E215    Ethyl 4-hydroxybenzoate sodium salt

E216    Propyl 4-hydroxybenzoate

E217    Propyl 4-hydroxybenzoate sodium salt

E218    Methyl 4-hydroxybenzoate

E219    Methyl 4-hydroxybenzoate sodium salt

E220    Sulphur dioxide

E221    Sodium dioxide

E222    Sodium hydrogen sulphite

E223    Sodium metabisulphite

E224    Potassium metabisulphite

E226    Calcium sulphite

E227    Calcium hydrogen sulphite

E230    Biphenyl

E231    2-Hydroxybiphenyl

E232    Sodium biphenyl-2-yl oxide

E233    2-(Thiazol-4-yl) benzimidazole

E239    Hexamine

E249    Potassium nitrate

E250    Sodium nitrate

E251    Sodium nitrate

E252    Potassium nitrate

And here’s a list of colourants that have been banned in many countries:

E102    Tartrazine

E104    Quinoline Yellow

E107    Yellow 2G

E110    Sunset Yellow

E120    Cochineal

E122    Carmoisine

E123    Amaranth

E124    Ponceau 4R

E127    Erthrosine

E128    Red 2G

E129    Allura Red

E131    Patent Blue V

E132    Indigo Carmine

E133    Brilliant Blue FCF

E142    Green S

E151    Black PN

E154    Brown FK

E154    Brown HT

Its really hard these days to avoid foods and drinks containing additives but it is possible to minimize intakes.

Minimising food additives

The easiest way to do this is to reduce the amount of processed foods that your family eats by going back to ‘traditional’ eating habits. Like your grandparents did, cook meat or fish or other protein source (eggs, cheese) and serve up with plenty of vegetables and fruit.  Also cut back on shop-bought cakes and biscuits.  It certainly helps to buy free range chickens, grass-fed beef and naturally raised pork.  These may carry less of a load of the probiotics and other growth hormones used to boost meat production. 

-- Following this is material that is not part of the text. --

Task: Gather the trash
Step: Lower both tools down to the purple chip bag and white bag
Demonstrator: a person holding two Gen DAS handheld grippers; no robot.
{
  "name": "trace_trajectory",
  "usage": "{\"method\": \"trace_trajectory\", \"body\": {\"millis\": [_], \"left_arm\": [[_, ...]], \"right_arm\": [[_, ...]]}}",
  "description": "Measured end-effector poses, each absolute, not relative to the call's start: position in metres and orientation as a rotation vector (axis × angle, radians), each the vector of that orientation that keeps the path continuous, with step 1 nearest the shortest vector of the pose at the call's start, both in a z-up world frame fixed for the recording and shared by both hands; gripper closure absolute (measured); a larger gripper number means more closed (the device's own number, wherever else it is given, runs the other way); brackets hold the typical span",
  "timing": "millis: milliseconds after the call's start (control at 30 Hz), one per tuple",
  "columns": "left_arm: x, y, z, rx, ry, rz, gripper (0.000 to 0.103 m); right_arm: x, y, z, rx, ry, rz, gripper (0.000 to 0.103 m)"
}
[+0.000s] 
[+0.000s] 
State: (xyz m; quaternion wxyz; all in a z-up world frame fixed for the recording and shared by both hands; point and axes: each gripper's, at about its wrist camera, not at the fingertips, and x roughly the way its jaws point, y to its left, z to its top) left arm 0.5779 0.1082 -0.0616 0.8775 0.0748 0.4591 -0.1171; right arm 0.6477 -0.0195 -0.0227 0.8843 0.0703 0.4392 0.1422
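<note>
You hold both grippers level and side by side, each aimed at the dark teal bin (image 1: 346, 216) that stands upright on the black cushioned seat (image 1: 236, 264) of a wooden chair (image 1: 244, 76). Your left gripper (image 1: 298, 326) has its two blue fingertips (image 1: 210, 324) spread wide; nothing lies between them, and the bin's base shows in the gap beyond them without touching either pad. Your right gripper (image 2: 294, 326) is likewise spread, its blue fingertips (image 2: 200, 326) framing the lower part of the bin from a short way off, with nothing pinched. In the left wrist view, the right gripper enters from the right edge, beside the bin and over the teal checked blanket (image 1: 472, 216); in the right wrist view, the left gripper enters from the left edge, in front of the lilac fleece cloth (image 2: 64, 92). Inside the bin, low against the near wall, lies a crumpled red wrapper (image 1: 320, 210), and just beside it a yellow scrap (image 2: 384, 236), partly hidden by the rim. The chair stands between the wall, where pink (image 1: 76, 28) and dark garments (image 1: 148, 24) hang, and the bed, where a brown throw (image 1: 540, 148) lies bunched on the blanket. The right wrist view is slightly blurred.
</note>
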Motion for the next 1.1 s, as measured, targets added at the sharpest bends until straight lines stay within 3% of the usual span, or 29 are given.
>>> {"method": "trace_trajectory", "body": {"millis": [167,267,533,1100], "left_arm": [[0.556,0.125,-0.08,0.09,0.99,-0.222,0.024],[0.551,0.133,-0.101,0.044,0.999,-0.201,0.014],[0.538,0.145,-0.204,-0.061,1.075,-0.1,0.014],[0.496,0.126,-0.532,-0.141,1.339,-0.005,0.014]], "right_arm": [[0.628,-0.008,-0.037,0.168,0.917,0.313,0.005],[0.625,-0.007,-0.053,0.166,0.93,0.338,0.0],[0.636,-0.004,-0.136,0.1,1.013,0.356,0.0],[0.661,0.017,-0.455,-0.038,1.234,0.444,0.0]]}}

Any change you can make to your family’s diet that reduces the reliance on over-processed food, which by its nature requires lots of additives to give it form, taste, texture, colour and preservative qualities, is a step in the right direction 

Isn’t this going overboard?

Are we being ridiculous?  That’s an open question but going by the number of children whose symptoms have lessened with dietary changes, I believe that being cautious about food additives is sensible.  Regulations for baby foods are very strict.  However, after the age of 1 year, the guidelines disappear.  The reasons for the levels of salt and additives being restricted in foods for babies is because their liver and kidneys, which have to deal with detoxifying these substances, are immature and simply can’t cope.  It is hard to understand why older children are considered to have organs that suddenly can manage higher intakes.   Toddlers and older children are exposed to foods and drinks rich in sugar, salt and additives.

So the only way you can ensure that your children are eating healthily is to be aware of how easy it is to shop for foods that may be more harmful than helpful.  You simply have to be a ‘label detective’ to avoid the traps modern consumerism lays for you.